At temperatures above 20 °C, yeasts experience a rapid decline in viability at the end of fermentation. At cooler temperatures, cell growth is retarded but viability enhanced. Cool temperatures also prolong any fermentative lag phase. For this reason, winemakers may warm white juice to 20 °C before adding the yeast inoculum. Once fermentation has commenced, the juice may be cooled to the preferred temperature.
The temperature at which active dry yeast is rehydrated is critical, especially if cool fermentation temperatures are intended (Llauradó et al., 2005). It is important that rehydration should occur at the recommended temperature, with slow acclimation to the intended fermentation temperature. This minimizes the likelihood of stuck or sluggish fermentations. Growth and fermentation ability may also be assisted by the addition of ergosterol, inactive dry yeasts, or other constituents (Pozo-Bayón et al., 2009). Alternatively, or in addition, cryogenic yeast strains or species may be chosen when cool fermentation temperatures are selected.
In addition to affecting growth and survival, temperature has many subtle, and not so subtle, effects on yeast metabolism. One of the most marked, as noted, is its influence on fermentation rate. A quick onset and completion of fermentation have advantages. For example, this limits juice oxidation and the growth of epiphytic yeasts or those derived from the winery environment. Thus, the preferred fermentation temperature may have little to do with the optimum for ethanol production or yeast growth. Because yeast strains differ in their temperature response, the optimum temperature for vinification can vary widely. Equally and potentially more significant is the temperature’s modulation of enzymatic pathways and their effects on aromatic production, both beneficial and detrimental.

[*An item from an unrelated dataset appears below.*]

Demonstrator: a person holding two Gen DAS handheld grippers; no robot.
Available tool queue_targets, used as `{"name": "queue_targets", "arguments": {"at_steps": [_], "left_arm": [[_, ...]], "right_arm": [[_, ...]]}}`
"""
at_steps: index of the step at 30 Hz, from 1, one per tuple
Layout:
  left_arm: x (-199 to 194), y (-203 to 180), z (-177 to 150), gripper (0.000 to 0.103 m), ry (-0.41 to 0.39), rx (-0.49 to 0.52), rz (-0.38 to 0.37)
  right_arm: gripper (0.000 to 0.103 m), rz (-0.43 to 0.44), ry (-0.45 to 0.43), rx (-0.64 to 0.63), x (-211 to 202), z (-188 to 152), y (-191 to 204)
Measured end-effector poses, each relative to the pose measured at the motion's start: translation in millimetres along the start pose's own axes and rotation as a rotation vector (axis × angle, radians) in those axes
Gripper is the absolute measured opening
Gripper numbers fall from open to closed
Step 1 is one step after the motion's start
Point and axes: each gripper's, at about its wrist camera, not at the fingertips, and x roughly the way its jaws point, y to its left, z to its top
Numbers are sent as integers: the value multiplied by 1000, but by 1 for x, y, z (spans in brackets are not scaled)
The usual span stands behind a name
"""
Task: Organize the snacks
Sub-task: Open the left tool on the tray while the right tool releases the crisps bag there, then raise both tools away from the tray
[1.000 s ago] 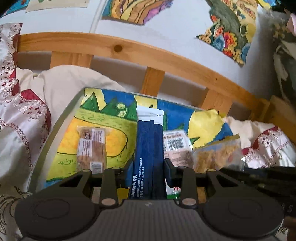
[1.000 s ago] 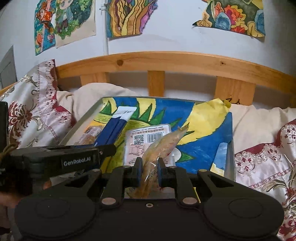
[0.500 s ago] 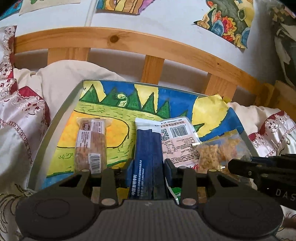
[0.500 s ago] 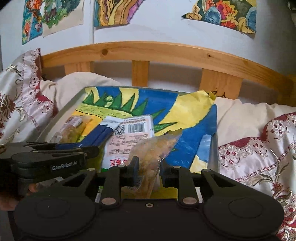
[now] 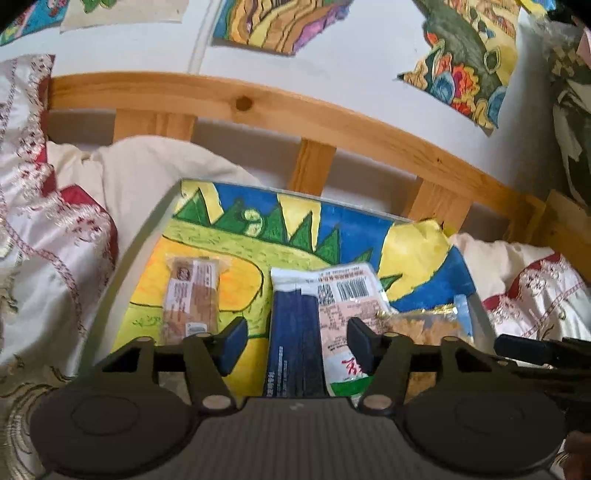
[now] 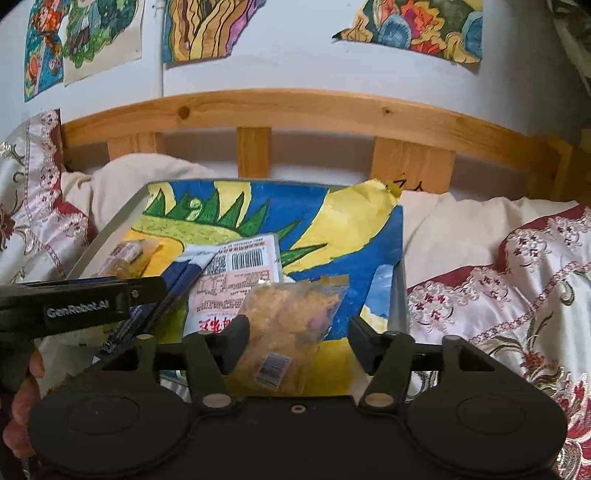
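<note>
I see a wooden headboard (image 6: 295, 110) running across behind the bed, its slats upright under the rail. Above it hang torn, bright paintings (image 6: 207, 29) on the white wall (image 5: 351, 66). Cream bedding (image 6: 443, 229) bunches below — and red-patterned satin covers (image 6: 517, 280) lie on both sides.

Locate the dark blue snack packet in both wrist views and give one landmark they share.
Left wrist view: the dark blue packet lies bottom centre, between the open left gripper fingers.
Right wrist view: it runs diagonally at left, beside the barcode packet.
Shared landmark: the painted tray, also visible here.
</note>
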Motion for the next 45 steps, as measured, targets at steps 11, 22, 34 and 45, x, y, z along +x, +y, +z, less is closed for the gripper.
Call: {"name": "queue_targets", "arguments": {"at_steps": [11,22,34,45], "left_arm": [[-56,-8,17,99,-121,25,61],[-122,-7,13,102,-199,4,93],[-190,-13,-20,102,-196,39,119],[-230,-14,-52,103,-163,41,121]], "right_arm": [[96,-16,-175,28,-52,7,-6],[102,1,-302,46,-113,4,-3],[102,49,-317,114,-186,-28,5],[102,74,-166,165,-216,-73,19]]}}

The preference in most wine-producing regions is to conduct white wine fermentation within a range of 10–20 °C. General consensus considers the wine’s quality to be higher at the cooler end of the range (e.g., du Plessis, 1983). Nonetheless, some European regions still prefer fermentation temperatures within the range of 20–25 °C. Most New World winemakers favor cooler temperatures because they yield fresher, more fruity wines. These properties in a white wine are highly valued throughout much of the world. Freshness and fruitiness in young white wines is partially due to the increased synthesis and retention of fruit esters, such as isoamyl, isobutyl, and hexyl acetates (Fig. 7.44A). Fatty acid ethyl esters may also contribute to a fruity aspect; for example caproate and caprylate ethyl esters possess apple-like aspects. Many of these ethyl esters are also produced more effectively at 15 °C. In contrast, 2-phenethyl acetate achieves its highest concentration at 20 °C (Fig. 7.44B). Production of ethanol and higher alcohols may also be enhanced at cool temperatures. Cooler fermentation temperatures also reduce the release of yeast colloids, facilitating clarification. On the negative side, cool temperatures slow fermentation, and may augment the likelihood of sluggish fermentation.